Fragile Bones, Bold Ambition

Brianne Schwantes came into the world with 13 broken bones. Doctors said she probably wouldn’t live a day. A rare and incurable brittle-bone disease called osteogenesis imperfecta made her skeleton fragile.

Yet as her first hour stretched to two weeks, relatives poured in to meet the infant who lay motionless on a feather pillow. No one wanted to touch her, lest she break a bone. That’s when small, quiet Grandma Eileen scooped tiny Brianne onto her shoulder and turned to face the family. “No one should be taught to be afraid of life,” she said. “Bad things are going to happen, and we’ll just deal with them one at a time.”

From then on, Brianne’s parents did everything they could to give her a normal life. Even as doctors said she probably wouldn’t walk and told her parents to find her a good nursing home, Brianne defied the odds. Even as she broke too many bones to count, and spent long periods in cutting-edge research at the National Institutes of Health, she became an activist and big volunteer.

“There was no other option than NOT volunteering,” says Brianne, of Slinger, Wisc., now 27 and a graduate student at University of Wisconsin—Milwaukee. “I saw things I wanted to do and I just did them.” The sentiment reflects her personal philosophy: “No matter what the obstacle or problem facing you, life is about two choices: You can choose to give up, or you can choose to stay your ground and fight… and succeed.”

So at age 8, she testified for the first of seven times before Congress to ask for more funding from the National Institutes of Health.

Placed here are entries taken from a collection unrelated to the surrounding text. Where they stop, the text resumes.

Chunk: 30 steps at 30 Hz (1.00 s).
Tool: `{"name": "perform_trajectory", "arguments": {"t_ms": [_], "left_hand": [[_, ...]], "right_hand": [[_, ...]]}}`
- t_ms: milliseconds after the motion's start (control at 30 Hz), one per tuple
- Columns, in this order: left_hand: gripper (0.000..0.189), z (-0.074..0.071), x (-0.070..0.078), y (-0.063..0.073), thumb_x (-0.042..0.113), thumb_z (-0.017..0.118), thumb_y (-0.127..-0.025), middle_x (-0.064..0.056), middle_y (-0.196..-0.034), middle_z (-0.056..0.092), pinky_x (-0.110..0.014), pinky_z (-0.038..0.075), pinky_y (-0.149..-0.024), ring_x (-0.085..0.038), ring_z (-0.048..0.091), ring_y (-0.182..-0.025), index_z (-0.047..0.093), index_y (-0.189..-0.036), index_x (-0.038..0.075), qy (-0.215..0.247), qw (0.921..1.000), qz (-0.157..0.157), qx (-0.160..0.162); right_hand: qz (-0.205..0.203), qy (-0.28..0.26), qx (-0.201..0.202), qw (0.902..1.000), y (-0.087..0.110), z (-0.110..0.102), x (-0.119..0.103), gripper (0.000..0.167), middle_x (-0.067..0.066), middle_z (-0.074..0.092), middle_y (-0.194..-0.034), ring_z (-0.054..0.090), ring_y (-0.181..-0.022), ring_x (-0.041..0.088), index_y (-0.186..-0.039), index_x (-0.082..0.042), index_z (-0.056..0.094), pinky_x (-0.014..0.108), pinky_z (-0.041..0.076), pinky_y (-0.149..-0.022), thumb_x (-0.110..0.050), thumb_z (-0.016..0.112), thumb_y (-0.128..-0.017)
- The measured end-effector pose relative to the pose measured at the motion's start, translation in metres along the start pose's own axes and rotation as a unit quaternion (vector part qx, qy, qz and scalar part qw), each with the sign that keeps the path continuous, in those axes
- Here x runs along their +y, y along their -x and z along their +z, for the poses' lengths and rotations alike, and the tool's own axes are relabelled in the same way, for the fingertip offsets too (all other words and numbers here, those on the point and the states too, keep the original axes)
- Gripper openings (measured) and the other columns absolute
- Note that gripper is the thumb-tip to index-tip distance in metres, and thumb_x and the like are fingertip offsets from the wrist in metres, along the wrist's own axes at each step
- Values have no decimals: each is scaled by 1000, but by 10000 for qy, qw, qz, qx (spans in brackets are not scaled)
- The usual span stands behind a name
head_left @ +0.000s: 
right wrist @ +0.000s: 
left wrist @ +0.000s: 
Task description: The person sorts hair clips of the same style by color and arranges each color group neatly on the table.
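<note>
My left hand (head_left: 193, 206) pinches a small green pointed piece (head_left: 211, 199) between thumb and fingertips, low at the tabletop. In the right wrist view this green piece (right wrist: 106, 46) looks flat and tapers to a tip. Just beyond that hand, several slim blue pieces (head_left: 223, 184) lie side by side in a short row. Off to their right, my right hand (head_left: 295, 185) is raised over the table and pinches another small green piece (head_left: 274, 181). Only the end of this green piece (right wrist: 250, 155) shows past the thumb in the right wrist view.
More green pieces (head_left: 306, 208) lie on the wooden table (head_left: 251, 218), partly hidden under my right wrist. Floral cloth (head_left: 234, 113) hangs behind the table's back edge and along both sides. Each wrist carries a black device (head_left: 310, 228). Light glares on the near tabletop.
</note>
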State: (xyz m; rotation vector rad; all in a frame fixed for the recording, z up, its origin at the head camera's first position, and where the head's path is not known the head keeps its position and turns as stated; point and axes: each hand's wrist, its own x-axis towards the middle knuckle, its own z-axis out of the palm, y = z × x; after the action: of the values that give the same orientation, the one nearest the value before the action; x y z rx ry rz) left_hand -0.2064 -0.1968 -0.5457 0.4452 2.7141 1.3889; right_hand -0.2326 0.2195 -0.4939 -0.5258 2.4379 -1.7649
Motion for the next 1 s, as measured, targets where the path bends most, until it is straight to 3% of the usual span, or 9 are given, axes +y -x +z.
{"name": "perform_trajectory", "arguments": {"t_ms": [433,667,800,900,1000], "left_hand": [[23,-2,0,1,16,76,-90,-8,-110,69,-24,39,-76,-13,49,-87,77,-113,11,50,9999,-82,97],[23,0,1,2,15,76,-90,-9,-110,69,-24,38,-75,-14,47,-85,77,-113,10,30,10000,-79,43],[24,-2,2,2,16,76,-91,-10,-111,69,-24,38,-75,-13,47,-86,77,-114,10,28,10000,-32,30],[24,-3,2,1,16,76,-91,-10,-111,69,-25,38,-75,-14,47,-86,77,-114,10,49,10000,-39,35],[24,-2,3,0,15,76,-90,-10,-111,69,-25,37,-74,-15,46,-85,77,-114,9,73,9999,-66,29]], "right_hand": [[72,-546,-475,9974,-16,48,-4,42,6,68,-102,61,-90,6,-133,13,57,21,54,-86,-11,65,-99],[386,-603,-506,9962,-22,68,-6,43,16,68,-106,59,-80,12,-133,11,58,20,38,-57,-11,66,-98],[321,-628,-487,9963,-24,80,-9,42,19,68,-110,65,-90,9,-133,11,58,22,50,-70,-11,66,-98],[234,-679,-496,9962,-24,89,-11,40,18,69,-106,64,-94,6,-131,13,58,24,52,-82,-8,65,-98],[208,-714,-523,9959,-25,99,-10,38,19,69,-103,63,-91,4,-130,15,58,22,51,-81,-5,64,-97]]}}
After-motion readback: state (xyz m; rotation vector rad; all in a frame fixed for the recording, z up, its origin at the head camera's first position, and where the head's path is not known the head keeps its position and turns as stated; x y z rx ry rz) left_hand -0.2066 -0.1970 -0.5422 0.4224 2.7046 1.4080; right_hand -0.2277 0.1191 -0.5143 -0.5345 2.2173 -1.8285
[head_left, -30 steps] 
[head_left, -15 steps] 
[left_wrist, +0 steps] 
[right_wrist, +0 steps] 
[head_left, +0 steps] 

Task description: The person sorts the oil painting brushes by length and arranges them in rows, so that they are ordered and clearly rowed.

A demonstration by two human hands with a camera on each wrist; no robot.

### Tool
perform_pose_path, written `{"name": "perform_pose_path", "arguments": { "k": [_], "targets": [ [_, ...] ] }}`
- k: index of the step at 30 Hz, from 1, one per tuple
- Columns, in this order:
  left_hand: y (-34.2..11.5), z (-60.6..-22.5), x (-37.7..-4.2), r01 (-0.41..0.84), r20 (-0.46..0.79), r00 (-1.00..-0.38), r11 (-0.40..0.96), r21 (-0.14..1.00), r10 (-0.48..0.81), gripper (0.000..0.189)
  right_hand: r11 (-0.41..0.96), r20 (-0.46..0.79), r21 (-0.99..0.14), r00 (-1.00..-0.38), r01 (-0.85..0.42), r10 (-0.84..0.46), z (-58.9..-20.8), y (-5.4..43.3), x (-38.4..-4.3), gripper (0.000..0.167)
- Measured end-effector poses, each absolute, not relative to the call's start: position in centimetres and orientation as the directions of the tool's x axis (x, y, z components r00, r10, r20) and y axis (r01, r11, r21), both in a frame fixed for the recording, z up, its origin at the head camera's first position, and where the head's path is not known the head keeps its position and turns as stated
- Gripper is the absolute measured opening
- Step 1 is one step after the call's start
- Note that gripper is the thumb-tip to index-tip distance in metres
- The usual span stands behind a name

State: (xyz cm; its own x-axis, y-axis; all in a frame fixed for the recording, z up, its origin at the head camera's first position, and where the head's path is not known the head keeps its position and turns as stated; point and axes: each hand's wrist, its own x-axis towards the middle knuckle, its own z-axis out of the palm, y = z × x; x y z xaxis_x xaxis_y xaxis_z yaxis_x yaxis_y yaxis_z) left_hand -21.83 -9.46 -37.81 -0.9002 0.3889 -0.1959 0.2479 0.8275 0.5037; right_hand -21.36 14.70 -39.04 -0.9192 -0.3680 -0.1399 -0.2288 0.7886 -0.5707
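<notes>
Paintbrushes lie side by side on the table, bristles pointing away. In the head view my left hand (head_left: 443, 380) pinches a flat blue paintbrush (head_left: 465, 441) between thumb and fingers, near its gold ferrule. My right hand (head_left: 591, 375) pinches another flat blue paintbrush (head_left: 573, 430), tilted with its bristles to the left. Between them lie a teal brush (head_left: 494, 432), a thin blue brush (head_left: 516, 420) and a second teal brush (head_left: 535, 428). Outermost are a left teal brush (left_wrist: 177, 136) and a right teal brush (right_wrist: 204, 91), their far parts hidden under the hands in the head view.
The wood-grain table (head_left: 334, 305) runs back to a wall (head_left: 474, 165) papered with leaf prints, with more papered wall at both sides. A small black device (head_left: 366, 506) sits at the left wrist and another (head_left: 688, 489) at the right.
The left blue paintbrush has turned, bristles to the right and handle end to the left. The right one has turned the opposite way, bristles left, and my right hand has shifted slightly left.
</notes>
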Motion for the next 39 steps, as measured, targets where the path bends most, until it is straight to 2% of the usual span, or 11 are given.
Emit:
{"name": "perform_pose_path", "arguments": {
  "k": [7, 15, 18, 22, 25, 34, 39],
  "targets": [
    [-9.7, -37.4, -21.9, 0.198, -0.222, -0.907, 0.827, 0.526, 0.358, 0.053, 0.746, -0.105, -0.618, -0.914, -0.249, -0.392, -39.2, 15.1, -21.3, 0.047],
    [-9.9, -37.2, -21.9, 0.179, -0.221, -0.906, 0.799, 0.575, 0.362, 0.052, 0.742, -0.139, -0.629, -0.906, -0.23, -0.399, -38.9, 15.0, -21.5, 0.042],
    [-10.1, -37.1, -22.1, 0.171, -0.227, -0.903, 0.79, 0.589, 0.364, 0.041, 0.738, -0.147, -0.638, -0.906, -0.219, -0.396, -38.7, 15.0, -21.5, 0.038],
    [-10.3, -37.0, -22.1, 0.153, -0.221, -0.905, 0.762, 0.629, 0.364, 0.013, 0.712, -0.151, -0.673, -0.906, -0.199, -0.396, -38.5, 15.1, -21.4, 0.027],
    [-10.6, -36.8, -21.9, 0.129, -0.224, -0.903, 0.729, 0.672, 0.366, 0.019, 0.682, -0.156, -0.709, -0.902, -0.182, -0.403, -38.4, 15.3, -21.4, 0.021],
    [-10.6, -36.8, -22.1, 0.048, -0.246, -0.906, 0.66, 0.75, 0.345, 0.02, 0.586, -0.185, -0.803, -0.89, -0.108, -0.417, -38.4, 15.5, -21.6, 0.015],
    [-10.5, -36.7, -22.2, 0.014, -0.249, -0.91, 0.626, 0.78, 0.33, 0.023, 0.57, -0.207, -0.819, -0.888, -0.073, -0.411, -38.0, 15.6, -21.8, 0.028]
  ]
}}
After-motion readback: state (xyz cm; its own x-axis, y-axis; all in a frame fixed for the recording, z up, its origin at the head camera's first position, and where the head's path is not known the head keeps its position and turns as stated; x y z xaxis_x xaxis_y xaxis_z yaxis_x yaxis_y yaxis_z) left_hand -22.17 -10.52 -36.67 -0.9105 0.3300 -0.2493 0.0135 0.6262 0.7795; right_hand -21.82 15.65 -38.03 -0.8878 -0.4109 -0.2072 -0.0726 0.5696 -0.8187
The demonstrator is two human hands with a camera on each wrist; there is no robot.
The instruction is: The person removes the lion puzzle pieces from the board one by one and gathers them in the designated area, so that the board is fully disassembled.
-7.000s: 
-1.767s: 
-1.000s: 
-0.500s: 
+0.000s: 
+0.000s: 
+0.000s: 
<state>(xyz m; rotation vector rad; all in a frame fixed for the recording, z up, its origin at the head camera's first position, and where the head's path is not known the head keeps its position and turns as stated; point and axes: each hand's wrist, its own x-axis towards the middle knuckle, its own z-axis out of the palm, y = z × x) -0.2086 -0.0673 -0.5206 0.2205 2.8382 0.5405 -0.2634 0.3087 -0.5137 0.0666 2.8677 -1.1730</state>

At 12, she started a quarterly news letter called Little Bones for kids with rare diseases, reaching 5,000 subscribers with stories she wrote and edited. At 15, she worked with Franciscan missionaries to raise more than $25,000 for South African orphans. At 18, she counseled at Camp AmeriKids, serving kids with HIV and other life-threatening illnesses. Throughout college, as a volunteer with the Heart of America Foundation, her humor-enlivened speeches to more than 5,000 teens stressed the importance of volunteerism. “You have to do what you can to make the world a better place,” says Brianne, whose 4-foot-6 frame is towered over by middle-school students. “People make a difference in small ways, in big ways…. It doesn’t mean you have to start a giant project all your own. Every little bit helps.”

Dr. Lynn H. Gerber, formerly of NIH, watched with admiration as Brianne grew up. “From very early childhood, Brianne has set her sights on goals she wishes to achieve. These have included education, travel, independence and career,” says Gerber, now director of the Center for the Study of Chronic Illness and Disability in the College of Health and Human Services at George Mason University. “And she has been a bit of a risk taker—competing in swimming at school and even winning a competition in upper-extremity strength.”

Perhaps Brianne’s most heart-wrenching act of volunteerism was when she was 13. Sitting on the living room floor eating ice cream in front of the TV, images flashed on the screen: a house under water, teddy bears bobbing in flood-waters, belongings washed away. In what was termed a 500-year flood, the Mississippi River had overflowed its banks and flooded parts of the Midwest, including Iowa’s capital, Des Moines. “We’ve got to go,” Brianne told her parents.

Her mother, Terry, recalls her first thought: “One fall, and that’s all.” Yet, she had to give in. “Brianne’s always thinking about everybody else. What always sticks with me is how hard she works. She gets in there, and she just doesn’t stop.”

Brianne organized supplies as a volunteer at that 1993 flood scene. Her mom and sister handed out water. Dad stacked sandbags. “It was possibly the dirtiest, most heart-wrenching work I’ve ever done,” Brianne says. But she didn’t get hurt. “I think somebody was looking out for me.”

Surveying the disaster, President Bill Clinton encouraged volunteers and took note of Brianne. “Very few of us have to take the risks to serve that Brianne Schwantes takes every day,” he wrote in his 2007 book, Giving.

Best friend Alissa Nonis, a former college roommate, says Brianne “will take the time to send a care package to the soldiers. Or go speak to kids about public health or literacy or anything. She always is willing to give more of herself, no matter how tired she is, which is amazing for somebody who has those types of problems.”

Brianne has broken bones ranging from tibias and fibulas to fingers and femurs. “People always ask me if I’m nervous about breaking a bone or getting hurt, and they think I’m lying when I tell them I’m not,” she says. “Throughout my life I never once gave myself the option of not recovering.”

Pamela Landwirth, president of Give Kids the World, a nonprofit organization for which Brianne interned, says her enthusiasm is infectious. Sometimes, the only limitations in life are in a person’s mind, but in Pamela’s view, “Brianne has no limitations. She just does it.”